Task objective: Nothing but the text of the listing, repeated exactly, belongs in the answer; leave the images out.

Provided records:
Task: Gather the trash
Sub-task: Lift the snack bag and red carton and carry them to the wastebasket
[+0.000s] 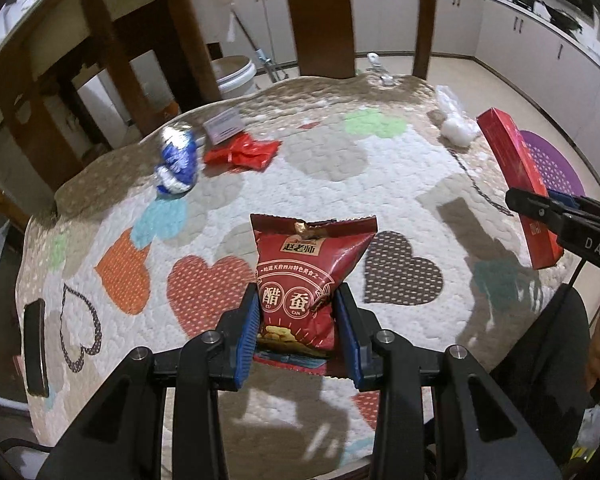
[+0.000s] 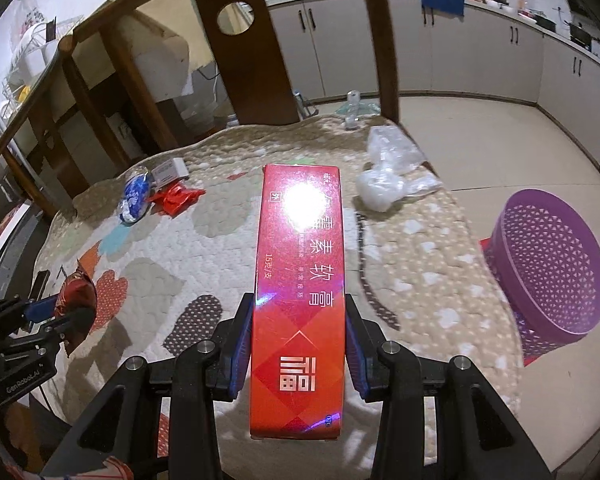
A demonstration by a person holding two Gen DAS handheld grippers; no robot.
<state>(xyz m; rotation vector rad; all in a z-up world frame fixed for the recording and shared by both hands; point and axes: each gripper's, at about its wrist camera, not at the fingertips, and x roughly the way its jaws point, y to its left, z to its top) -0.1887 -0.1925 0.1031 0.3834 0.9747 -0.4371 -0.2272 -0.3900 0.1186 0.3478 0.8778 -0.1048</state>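
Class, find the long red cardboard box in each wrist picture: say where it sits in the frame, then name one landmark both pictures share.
Left wrist view: the long red cardboard box stands at the right edge, clamped by the right hand-held gripper.
Right wrist view: the box fills the centre, running up from between the blue pads.
Shared landmark: the purple perforated plastic basket, on the floor beyond the quilt.

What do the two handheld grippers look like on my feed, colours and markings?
Both match: black angular linkage frames with silver pivot bolts and blue ribbed pads on the fingers. The left gripper shows white "GenRobot.AI" lettering on its body in the right wrist view; the right gripper shows white letters "DAS" in the left wrist view. No cables or sleeves are clearly visible.
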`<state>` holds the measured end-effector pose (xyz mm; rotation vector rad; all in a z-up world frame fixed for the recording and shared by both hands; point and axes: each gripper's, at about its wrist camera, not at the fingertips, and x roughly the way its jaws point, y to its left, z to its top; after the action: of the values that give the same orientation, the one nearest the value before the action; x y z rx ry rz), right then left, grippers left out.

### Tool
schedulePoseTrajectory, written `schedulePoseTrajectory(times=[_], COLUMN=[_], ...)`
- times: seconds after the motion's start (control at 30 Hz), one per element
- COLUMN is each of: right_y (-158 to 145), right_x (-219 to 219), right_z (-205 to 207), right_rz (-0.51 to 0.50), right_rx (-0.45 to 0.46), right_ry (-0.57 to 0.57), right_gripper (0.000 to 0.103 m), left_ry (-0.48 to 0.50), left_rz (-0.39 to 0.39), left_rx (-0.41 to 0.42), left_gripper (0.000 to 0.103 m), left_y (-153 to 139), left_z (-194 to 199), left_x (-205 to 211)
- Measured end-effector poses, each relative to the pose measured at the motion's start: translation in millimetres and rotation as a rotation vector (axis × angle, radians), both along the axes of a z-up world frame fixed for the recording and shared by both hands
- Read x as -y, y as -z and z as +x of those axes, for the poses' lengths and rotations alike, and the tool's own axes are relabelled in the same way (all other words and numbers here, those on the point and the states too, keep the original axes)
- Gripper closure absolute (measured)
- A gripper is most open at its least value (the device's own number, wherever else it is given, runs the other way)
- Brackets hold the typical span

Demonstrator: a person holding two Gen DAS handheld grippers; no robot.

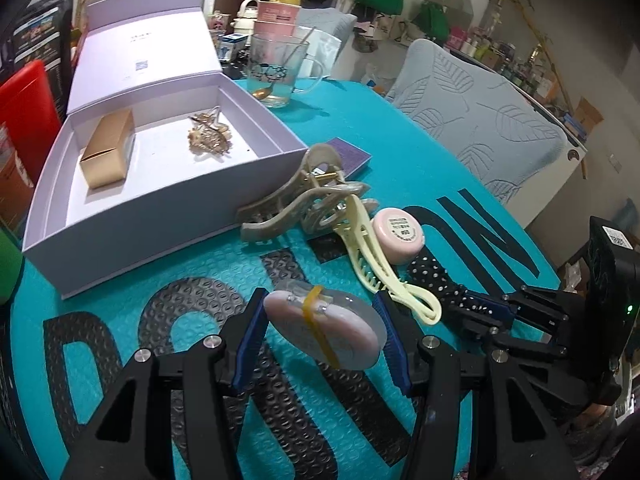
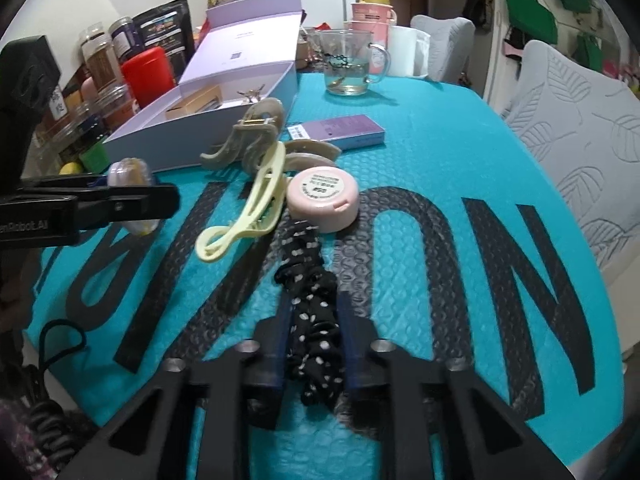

Your solution:
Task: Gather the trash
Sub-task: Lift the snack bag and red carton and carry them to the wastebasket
[+0.000s] 
[+0.000s] 
A demonstration by a person holding two Gen DAS handheld grippers; no robot.
<state>(xyz m; rotation vector rad; all in a z-up world frame fixed for the recording and shared by both hands; point and axes: each gripper's, at about its wrist camera, not at the fingertips, and x roughly the way its jaws point, y to its left, z to its top) -0.1887 -0.1925 0.1031 0.3834 0.9747 -0.4371 -0.2272 -0.3900 0.1186 0.3478 0.8778 -0.1048</state>
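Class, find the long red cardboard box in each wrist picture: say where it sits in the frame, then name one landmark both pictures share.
Left wrist view: the long red cardboard box stands at the right edge, clamped by the right hand-held gripper.
Right wrist view: the box fills the centre, running up from between the blue pads.
Shared landmark: the purple perforated plastic basket, on the floor beyond the quilt.

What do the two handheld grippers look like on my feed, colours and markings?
Both match: black angular linkage frames with silver pivot bolts and blue ribbed pads on the fingers. The left gripper shows white "GenRobot.AI" lettering on its body in the right wrist view; the right gripper shows white letters "DAS" in the left wrist view. No cables or sleeves are clearly visible.
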`<state>` holds the measured end-effector pose (xyz mm; rotation vector rad; all in a z-up world frame fixed for the recording and shared by both hands; point and axes: each gripper's, at about its wrist camera, not at the fingertips, and x roughly the way its jaws point, y to its left, z to its top; after the action: of the values that give the same orientation, the one nearest the value before the action; x y z rx ry rz), right then left, grippers left out.

### Tool
schedulePoseTrajectory, written `schedulePoseTrajectory(times=[_], COLUMN=[_], ...)`
- times: seconds after the motion's start (control at 30 Hz), one per element
- COLUMN is each of: right_y (-158 to 145), right_x (-219 to 219), right_z (-205 to 207), right_rz (-0.51 to 0.50), right_rx (-0.45 to 0.46), right_ry (-0.57 to 0.57), right_gripper (0.000 to 0.103 m), left_ry (-0.48 to 0.50), left_rz (-0.39 to 0.39), left_rx (-0.41 to 0.42), left_gripper (0.000 to 0.103 m), left_y (-153 to 139), left_z (-194 to 199), left_x (-205 to 211)
- Measured end-effector poses, each relative to the pose measured at the motion's start: translation in millimetres and rotation as a rotation vector (axis × angle, radians), both along the axes of a z-up world frame fixed for the recording and shared by both hands
- Read x as -y, y as -z and z as +x of those axes, for the poses' lengths and rotations alike, and the tool's own axes are relabelled in the same way (all other words and numbers here, those on the point and the states too, keep the original axes)
- Gripper closure absolute (measured)
- A gripper is most open at its least value (the device's own number, wherever else it is given, runs the other way)
- Brackets hold the typical span

Demonstrator: a person holding two Gen DAS handheld grippers; no robot.

Work on the exercise is complete.